▸ **WHAT IS NEEDED**
Produce a verbatim copy of the entries listed below.

▸ **THE INPUT**
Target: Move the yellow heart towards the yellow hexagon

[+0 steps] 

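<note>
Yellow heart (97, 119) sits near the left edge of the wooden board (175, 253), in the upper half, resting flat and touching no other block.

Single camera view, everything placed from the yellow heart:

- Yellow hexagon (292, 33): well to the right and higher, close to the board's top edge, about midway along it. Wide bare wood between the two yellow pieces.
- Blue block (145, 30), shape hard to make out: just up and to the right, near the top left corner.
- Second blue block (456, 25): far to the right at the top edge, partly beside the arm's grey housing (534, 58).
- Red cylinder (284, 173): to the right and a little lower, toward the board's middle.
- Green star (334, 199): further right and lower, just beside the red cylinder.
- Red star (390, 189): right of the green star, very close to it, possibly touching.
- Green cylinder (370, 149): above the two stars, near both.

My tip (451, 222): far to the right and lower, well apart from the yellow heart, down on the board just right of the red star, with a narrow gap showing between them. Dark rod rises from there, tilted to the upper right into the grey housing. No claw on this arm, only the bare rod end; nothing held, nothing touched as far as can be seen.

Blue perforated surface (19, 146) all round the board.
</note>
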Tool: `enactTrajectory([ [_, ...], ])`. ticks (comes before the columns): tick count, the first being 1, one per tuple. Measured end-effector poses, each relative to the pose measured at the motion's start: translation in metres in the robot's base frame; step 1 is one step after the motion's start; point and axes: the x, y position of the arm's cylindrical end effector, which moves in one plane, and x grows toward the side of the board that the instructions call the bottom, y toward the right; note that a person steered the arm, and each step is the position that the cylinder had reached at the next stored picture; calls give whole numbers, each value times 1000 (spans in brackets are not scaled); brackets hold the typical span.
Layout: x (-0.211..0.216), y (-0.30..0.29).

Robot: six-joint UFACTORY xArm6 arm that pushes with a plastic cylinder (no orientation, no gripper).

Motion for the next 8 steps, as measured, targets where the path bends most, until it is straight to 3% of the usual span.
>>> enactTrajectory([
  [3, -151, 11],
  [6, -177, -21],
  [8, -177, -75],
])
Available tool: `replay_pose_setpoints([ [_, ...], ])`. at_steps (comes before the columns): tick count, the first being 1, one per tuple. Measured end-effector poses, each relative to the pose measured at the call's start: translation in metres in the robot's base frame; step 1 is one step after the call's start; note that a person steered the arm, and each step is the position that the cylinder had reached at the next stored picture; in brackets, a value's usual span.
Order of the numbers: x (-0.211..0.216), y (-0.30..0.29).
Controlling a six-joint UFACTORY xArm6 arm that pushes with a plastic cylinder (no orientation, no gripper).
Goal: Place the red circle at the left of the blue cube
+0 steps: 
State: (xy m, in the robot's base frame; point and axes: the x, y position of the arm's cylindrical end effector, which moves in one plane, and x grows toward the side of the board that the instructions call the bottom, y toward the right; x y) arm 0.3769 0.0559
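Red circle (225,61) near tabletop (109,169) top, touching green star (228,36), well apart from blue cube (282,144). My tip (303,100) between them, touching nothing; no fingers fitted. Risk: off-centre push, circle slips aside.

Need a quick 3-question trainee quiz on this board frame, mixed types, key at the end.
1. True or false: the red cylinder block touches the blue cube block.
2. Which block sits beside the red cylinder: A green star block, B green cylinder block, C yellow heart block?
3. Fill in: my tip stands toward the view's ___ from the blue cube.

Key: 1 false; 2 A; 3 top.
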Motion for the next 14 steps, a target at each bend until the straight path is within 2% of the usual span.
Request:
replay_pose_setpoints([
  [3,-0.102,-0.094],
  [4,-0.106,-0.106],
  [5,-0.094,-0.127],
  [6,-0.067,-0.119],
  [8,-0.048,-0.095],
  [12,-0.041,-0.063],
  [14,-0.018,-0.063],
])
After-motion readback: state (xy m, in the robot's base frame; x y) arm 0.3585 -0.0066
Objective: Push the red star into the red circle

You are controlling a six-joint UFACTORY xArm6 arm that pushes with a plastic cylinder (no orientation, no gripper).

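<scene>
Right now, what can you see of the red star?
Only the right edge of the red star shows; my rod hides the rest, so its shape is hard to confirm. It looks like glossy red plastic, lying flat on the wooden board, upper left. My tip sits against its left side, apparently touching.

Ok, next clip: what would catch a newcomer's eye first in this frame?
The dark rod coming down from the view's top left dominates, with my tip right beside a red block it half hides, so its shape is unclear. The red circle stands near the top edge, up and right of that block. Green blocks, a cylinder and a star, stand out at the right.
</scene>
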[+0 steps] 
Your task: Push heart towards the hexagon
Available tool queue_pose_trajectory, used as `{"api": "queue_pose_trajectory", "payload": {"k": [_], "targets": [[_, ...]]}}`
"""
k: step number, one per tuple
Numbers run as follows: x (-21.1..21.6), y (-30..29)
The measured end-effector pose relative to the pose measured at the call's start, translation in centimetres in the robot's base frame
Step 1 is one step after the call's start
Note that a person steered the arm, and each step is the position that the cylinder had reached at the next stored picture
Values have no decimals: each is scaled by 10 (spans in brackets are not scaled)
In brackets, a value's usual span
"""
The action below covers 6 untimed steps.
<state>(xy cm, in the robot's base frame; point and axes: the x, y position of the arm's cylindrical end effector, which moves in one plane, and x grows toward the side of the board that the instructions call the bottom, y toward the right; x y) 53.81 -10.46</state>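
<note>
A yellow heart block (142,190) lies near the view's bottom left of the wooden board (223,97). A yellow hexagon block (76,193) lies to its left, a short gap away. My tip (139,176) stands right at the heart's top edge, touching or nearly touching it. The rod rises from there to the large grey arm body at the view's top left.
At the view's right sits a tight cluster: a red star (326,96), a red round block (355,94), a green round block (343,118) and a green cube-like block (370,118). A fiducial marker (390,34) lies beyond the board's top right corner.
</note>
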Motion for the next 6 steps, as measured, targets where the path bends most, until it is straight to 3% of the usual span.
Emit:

▸ **ANSWER BELOW**
Target: Move the yellow heart towards the yellow hexagon

[+0 steps] 

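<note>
Yellow heart (97, 119) sits near the left edge of the wooden board (175, 253), in the upper half, resting flat and touching no other block.

Single camera view, everything placed from the yellow heart:

- Yellow hexagon (292, 33): well to the right and higher, close to the board's top edge, about midway along it. Wide bare wood between the two yellow pieces.
- Blue block (145, 30), shape hard to make out: just up and to the right, near the top left corner.
- Second blue block (456, 25): far to the right at the top edge, partly beside the arm's grey housing (534, 58).
- Red cylinder (284, 173): to the right and a little lower, toward the board's middle.
- Green star (334, 199): further right and lower, just beside the red cylinder.
- Red star (390, 189): right of the green star, very close to it, possibly touching.
- Green cylinder (370, 149): above the two stars, near both.

My tip (451, 222): far to the right and lower, well apart from the yellow heart, down on the board just right of the red star, with a narrow gap showing between them. Dark rod rises from there, tilted to the upper right into the grey housing. No claw on this arm, only the bare rod end; nothing held, nothing touched as far as can be seen.

Blue perforated surface (19, 146) all round the board.
</note>
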Tool: `enactTrajectory([ [_, ...], ])`. ticks (comes before the columns): tick count, the first being 1, one per tuple. Measured end-effector poses, each relative to the pose measured at the motion's start: translation in metres in the robot's base frame; step 1 is one step after the motion's start; point and axes: the x, y position of the arm's cylindrical end effector, which moves in one plane, and x grows toward the side of the board that the instructions call the bottom, y toward the right; note that a person steered the arm, and each step is the position that the cylinder had reached at the next stored picture; calls give whole numbers, each value times 1000 (spans in brackets are not scaled); brackets hold the typical span.
Layout: x (-0.211..0.216), y (-0.30..0.29).

Robot: six-joint UFACTORY xArm6 arm that pushes with a plastic cylinder (no orientation, no gripper).

Motion for the next 8 steps, as measured, targets where the path bends most, until it is straight to 3% of the usual span.
>>> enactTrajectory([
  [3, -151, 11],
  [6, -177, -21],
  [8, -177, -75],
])
Available tool: `replay_pose_setpoints([ [_, ...], ])`. at_steps (comes before the columns): tick count, the first being 1, one per tuple. Measured end-effector poses, each relative to the pose measured at the call's start: translation in metres in the robot's base frame; step 1 is one step after the call's start; note that a person steered the arm, and each step is the position that the cylinder had reached at the next stored picture; in brackets, a value's usual span.
Order of the numbers: x (-0.211..0.216), y (-0.30..0.29).
Controlling a six-joint UFACTORY xArm6 arm that pushes with a plastic cylinder (no orientation, no gripper).
Goal: Place the red circle at the left of the blue cube
+0 steps: 
State: (xy m, in the robot's base frame; point and axes: the x, y position of the arm's cylindrical end effector, which moves in one plane, and x grows toward the side of the board that the instructions call the bottom, y toward the right; x y) arm 0.3769 0.0559
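Red circle (225,61) near tabletop (109,169) top, touching green star (228,36), well apart from blue cube (282,144). My tip (303,100) between them, touching nothing; no fingers fitted. Risk: off-centre push, circle slips aside.

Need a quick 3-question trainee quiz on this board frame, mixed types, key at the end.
1. True or false: the red cylinder block touches the blue cube block.
2. Which block sits beside the red cylinder: A green star block, B green cylinder block, C yellow heart block?
3. Fill in: my tip stands toward the view's ___ from the blue cube.

Key: 1 false; 2 A; 3 top.
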Motion for the next 14 steps, a target at each bend until the straight path is within 2% of the usual span.
Request:
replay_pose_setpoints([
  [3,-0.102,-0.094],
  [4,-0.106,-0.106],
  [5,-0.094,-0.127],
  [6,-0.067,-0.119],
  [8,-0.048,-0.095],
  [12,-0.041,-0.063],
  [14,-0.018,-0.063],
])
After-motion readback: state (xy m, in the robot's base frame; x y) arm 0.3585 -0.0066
Objective: Push the red star into the red circle

You are controlling a six-joint UFACTORY xArm6 arm that pushes with a plastic cylinder (no orientation, no gripper).

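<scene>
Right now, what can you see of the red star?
Only the right edge of the red star shows; my rod hides the rest, so its shape is hard to confirm. It looks like glossy red plastic, lying flat on the wooden board, upper left. My tip sits against its left side, apparently touching.

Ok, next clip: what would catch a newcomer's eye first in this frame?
The dark rod coming down from the view's top left dominates, with my tip right beside a red block it half hides, so its shape is unclear. The red circle stands near the top edge, up and right of that block. Green blocks, a cylinder and a star, stand out at the right.
</scene>
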[+0 steps] 
Your task: Push heart towards the hexagon
Available tool queue_pose_trajectory, used as `{"api": "queue_pose_trajectory", "payload": {"k": [_], "targets": [[_, ...]]}}`
"""
k: step number, one per tuple
Numbers run as follows: x (-21.1..21.6), y (-30..29)
The measured end-effector pose relative to the pose measured at the call's start, translation in centimetres in the robot's base frame
Step 1 is one step after the call's start
Note that a person steered the arm, and each step is the position that the cylinder had reached at the next stored picture
Values have no decimals: each is scaled by 10 (spans in brackets are not scaled)
In brackets, a value's usual span
"""
The action below covers 6 untimed steps.
<state>(xy cm, in the robot's base frame; point and axes: the x, y position of the arm's cylindrical end effector, which moves in one plane, and x grows toward the side of the board that the instructions call the bottom, y toward the right; x y) 53.81 -10.46</state>
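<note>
A yellow heart block (142,190) lies near the view's bottom left of the wooden board (223,97). A yellow hexagon block (76,193) lies to its left, a short gap away. My tip (139,176) stands right at the heart's top edge, touching or nearly touching it. The rod rises from there to the large grey arm body at the view's top left.
At the view's right sits a tight cluster: a red star (326,96), a red round block (355,94), a green round block (343,118) and a green cube-like block (370,118). A fiducial marker (390,34) lies beyond the board's top right corner.
</note>
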Motion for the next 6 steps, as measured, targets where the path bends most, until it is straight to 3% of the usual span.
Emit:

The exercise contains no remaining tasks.